**EXERCISE GOAL**
Scan the material for "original". Copy every line it appears in.

**TASK INPUTS**
Segment Open

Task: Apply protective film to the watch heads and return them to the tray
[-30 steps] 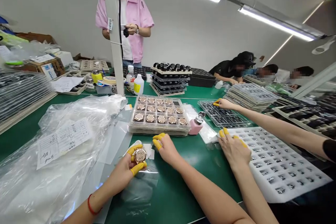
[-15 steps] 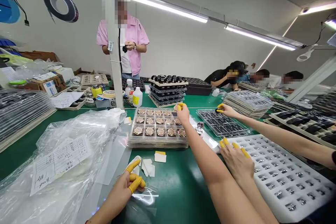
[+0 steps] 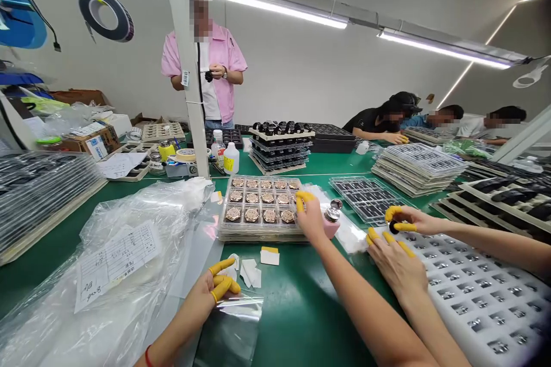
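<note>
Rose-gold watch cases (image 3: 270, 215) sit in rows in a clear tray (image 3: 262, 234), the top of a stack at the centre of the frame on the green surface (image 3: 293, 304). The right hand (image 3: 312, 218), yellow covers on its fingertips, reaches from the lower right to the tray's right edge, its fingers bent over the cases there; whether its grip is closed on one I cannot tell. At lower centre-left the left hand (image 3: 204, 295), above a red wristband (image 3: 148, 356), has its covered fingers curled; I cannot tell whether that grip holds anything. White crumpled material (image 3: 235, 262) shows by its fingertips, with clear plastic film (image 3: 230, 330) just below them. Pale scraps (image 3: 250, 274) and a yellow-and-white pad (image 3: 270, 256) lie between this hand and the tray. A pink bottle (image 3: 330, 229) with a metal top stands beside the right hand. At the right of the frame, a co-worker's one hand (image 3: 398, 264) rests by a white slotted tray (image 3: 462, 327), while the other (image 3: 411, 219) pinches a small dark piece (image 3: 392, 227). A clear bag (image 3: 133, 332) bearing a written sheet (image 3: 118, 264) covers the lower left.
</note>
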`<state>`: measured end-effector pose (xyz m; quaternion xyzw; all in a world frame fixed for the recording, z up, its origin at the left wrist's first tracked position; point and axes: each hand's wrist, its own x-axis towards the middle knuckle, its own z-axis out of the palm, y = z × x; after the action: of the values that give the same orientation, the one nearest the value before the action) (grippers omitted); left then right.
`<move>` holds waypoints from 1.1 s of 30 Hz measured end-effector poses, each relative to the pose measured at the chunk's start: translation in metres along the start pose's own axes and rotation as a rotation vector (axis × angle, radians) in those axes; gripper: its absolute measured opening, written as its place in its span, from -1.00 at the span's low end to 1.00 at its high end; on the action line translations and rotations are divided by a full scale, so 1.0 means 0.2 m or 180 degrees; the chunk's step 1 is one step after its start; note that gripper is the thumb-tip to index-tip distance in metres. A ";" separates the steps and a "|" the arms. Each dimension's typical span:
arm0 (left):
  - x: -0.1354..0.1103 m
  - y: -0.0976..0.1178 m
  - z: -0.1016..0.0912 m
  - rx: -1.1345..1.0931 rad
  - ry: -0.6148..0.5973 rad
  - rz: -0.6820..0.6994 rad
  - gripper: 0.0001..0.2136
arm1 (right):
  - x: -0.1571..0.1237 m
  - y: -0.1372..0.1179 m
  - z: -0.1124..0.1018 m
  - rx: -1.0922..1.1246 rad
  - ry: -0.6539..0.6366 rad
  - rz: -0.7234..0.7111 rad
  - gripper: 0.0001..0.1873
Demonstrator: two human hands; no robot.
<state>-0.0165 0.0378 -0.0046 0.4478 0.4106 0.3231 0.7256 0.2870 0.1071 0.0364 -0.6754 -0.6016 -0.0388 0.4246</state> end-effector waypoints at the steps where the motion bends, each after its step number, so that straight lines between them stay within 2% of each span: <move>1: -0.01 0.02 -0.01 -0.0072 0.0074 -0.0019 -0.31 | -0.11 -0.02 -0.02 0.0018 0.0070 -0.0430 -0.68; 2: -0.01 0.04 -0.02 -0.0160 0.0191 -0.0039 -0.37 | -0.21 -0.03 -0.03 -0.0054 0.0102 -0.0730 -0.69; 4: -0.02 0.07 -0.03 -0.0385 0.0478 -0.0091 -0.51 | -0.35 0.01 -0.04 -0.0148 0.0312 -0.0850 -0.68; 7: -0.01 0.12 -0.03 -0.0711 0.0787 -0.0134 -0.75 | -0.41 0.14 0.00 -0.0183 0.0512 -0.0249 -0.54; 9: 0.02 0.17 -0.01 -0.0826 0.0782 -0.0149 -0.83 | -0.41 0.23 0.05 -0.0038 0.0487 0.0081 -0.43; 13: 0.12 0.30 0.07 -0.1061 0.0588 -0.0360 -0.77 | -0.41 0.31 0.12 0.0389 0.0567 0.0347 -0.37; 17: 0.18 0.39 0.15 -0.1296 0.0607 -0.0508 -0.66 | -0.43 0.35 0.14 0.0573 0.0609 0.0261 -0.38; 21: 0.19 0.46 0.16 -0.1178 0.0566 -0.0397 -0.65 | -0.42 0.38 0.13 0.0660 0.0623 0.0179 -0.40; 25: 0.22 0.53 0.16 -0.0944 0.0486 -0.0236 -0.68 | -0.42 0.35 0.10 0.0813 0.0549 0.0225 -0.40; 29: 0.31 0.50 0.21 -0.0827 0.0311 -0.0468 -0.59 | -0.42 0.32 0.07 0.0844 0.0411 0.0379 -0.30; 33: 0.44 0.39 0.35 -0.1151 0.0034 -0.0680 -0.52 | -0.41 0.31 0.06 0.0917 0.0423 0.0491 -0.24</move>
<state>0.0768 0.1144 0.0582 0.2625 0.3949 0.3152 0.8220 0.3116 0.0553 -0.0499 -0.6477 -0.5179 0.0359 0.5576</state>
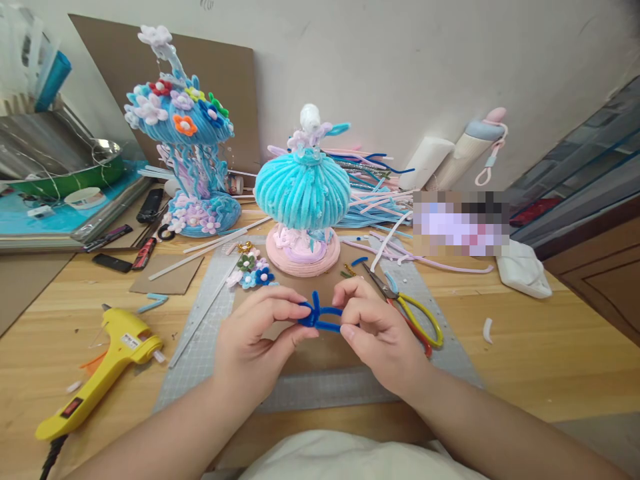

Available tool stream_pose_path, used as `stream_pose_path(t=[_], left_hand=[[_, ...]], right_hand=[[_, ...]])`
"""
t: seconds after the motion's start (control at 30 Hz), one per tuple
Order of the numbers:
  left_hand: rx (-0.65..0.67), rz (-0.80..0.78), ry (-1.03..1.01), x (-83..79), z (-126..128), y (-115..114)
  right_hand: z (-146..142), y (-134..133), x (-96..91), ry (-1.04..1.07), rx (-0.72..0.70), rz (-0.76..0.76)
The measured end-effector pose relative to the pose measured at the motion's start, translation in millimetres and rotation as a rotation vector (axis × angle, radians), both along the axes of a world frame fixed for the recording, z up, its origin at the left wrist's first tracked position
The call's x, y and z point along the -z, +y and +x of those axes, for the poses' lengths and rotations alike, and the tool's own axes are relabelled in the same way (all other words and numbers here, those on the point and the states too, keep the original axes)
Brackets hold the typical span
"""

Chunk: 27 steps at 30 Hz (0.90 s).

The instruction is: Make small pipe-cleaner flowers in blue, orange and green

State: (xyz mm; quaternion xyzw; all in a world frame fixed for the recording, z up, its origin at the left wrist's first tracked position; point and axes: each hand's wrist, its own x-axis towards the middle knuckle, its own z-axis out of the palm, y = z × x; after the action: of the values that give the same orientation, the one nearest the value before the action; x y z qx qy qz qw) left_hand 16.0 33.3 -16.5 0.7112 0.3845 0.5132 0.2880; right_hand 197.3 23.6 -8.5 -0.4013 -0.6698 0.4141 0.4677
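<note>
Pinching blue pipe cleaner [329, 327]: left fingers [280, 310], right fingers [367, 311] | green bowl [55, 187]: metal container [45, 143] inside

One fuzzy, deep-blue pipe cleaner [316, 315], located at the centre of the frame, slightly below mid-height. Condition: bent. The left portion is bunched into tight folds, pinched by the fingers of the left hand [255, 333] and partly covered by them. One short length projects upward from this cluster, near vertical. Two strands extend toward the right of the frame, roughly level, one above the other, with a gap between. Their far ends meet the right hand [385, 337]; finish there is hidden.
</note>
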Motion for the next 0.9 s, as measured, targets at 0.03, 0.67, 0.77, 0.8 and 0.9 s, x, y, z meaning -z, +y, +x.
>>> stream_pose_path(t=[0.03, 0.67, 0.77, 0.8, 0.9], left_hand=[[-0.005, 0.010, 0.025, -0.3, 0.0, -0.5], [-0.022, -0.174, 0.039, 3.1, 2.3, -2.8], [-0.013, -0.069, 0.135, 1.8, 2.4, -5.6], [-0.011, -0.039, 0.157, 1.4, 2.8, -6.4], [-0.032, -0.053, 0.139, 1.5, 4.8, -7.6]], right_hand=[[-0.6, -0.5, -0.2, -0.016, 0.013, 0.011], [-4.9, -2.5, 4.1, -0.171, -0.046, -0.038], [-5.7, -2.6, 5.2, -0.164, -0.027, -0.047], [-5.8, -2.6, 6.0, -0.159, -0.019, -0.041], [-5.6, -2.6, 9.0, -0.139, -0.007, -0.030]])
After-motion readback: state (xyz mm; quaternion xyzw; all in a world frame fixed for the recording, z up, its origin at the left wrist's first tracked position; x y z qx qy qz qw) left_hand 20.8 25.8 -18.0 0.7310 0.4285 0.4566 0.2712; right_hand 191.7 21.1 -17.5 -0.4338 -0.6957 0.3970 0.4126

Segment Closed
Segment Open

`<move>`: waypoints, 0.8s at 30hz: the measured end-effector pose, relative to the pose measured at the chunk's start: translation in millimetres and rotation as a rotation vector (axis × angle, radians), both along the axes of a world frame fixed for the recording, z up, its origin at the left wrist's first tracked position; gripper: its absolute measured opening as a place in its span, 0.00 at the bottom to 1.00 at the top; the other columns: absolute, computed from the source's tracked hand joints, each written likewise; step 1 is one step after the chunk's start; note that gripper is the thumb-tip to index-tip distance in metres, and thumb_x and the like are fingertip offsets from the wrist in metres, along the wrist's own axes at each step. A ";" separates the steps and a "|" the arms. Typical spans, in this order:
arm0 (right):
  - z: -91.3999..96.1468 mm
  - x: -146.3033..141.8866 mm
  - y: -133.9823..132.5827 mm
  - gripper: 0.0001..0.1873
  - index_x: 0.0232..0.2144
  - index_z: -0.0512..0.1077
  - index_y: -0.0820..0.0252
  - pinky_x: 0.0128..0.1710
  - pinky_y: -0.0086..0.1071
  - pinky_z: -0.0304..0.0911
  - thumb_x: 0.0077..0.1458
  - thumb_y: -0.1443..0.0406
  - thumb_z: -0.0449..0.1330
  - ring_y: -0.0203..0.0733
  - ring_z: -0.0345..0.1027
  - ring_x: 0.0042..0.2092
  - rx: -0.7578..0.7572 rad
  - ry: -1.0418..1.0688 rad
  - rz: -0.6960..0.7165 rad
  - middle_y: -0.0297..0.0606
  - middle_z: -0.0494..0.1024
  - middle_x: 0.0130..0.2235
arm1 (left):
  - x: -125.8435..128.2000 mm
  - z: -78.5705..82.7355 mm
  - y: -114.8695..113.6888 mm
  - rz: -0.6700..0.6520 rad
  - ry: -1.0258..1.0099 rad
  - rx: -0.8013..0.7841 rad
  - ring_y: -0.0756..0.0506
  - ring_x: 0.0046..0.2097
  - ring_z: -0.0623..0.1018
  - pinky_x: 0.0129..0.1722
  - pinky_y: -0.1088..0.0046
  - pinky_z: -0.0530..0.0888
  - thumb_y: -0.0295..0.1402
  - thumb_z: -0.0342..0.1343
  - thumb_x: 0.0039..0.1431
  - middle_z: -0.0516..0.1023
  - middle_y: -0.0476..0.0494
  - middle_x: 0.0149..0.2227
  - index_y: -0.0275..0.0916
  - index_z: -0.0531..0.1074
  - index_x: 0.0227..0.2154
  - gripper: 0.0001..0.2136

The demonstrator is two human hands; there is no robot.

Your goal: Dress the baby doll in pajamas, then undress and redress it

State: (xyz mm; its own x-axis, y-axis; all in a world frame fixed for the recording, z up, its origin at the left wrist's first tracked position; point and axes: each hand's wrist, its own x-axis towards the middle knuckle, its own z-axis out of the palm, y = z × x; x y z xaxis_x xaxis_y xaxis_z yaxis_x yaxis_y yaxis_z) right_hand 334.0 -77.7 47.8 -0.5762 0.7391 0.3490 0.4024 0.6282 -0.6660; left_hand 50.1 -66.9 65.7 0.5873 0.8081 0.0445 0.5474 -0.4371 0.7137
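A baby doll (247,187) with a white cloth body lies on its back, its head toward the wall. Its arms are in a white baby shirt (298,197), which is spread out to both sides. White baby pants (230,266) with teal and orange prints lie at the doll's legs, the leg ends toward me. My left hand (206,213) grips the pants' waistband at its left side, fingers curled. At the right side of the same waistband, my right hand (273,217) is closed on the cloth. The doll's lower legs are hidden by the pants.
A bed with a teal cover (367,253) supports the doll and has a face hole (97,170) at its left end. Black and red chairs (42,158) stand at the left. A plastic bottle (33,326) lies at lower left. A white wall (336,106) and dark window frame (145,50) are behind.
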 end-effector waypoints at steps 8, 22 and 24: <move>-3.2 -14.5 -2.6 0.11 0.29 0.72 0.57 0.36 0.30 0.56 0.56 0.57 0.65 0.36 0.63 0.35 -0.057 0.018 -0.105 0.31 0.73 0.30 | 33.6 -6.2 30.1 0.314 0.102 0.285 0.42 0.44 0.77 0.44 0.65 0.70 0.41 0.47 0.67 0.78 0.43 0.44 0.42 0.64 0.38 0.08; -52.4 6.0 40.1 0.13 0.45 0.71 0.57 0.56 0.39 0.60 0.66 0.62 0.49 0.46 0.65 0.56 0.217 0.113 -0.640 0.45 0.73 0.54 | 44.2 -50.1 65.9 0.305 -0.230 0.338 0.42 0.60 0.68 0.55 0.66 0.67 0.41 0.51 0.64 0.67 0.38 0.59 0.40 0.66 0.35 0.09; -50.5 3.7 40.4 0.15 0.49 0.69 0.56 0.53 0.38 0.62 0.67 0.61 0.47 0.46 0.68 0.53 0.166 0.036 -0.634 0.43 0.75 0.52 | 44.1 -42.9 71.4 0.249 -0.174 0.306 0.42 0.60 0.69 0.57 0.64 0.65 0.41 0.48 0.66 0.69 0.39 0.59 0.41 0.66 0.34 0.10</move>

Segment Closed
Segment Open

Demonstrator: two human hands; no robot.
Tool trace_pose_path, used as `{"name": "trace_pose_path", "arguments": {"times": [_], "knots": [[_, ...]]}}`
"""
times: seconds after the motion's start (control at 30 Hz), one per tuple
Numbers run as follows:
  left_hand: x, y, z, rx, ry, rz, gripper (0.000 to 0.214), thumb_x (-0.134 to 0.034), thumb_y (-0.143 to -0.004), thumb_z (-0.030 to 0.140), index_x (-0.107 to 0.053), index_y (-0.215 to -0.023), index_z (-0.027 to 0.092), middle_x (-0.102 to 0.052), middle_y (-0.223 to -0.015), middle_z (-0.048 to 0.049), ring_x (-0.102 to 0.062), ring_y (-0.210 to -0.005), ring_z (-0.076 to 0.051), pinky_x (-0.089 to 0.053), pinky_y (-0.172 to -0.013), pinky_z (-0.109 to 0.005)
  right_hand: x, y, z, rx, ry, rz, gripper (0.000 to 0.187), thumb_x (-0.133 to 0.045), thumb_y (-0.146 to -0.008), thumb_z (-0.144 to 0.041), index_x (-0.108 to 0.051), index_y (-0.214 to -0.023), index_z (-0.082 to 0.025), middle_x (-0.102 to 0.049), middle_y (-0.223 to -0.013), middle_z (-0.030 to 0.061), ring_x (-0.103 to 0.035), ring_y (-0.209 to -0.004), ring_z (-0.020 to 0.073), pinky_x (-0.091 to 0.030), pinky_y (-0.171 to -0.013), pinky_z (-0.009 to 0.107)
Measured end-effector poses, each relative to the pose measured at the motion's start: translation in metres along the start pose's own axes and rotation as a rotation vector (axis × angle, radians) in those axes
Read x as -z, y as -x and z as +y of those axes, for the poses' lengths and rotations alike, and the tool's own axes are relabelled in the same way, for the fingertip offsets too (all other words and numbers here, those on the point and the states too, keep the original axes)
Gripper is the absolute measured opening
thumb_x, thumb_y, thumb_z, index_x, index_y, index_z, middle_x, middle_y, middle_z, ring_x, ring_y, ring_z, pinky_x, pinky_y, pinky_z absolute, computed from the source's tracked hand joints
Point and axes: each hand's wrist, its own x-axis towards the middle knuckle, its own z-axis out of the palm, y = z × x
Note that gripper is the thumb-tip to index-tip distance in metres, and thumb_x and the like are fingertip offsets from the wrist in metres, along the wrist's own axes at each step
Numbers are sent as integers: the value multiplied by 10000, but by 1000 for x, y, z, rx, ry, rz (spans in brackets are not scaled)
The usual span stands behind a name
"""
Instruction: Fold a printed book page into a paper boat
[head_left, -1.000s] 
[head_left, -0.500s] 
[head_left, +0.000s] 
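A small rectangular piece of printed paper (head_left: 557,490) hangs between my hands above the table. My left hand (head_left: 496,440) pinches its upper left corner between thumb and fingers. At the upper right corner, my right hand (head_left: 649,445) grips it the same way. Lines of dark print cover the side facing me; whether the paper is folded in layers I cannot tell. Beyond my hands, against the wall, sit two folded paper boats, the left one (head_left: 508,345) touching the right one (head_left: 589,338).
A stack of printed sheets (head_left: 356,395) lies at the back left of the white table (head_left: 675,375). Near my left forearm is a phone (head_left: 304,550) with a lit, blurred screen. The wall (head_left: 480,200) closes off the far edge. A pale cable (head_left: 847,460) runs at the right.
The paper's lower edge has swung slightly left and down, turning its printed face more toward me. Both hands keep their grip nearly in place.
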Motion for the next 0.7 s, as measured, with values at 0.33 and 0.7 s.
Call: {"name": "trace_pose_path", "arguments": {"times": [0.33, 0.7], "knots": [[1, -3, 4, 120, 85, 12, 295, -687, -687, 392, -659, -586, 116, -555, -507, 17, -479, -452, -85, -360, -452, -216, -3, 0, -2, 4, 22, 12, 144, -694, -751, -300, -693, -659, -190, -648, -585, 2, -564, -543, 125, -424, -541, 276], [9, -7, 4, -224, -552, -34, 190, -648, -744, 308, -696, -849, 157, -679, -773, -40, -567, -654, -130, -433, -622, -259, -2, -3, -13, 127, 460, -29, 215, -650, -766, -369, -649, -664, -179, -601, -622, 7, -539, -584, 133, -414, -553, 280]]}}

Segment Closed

**SOLUTION TO THIS PROBLEM**
The call's x, y and z point along the -z, +y and +x of those axes, for the poses' lengths and rotations alike, and the tool's own axes are relabelled in the same way (all other words and numbers here, those on the point and the states too, keep the original axes)
Read x as -z, y as -x and z as +y of those axes, for the poses' lengths and rotations alike, and the tool's own axes are relabelled in the same way, for the fingertip offsets too (all other words and numbers here, those on the point and the states too, keep the original axes)

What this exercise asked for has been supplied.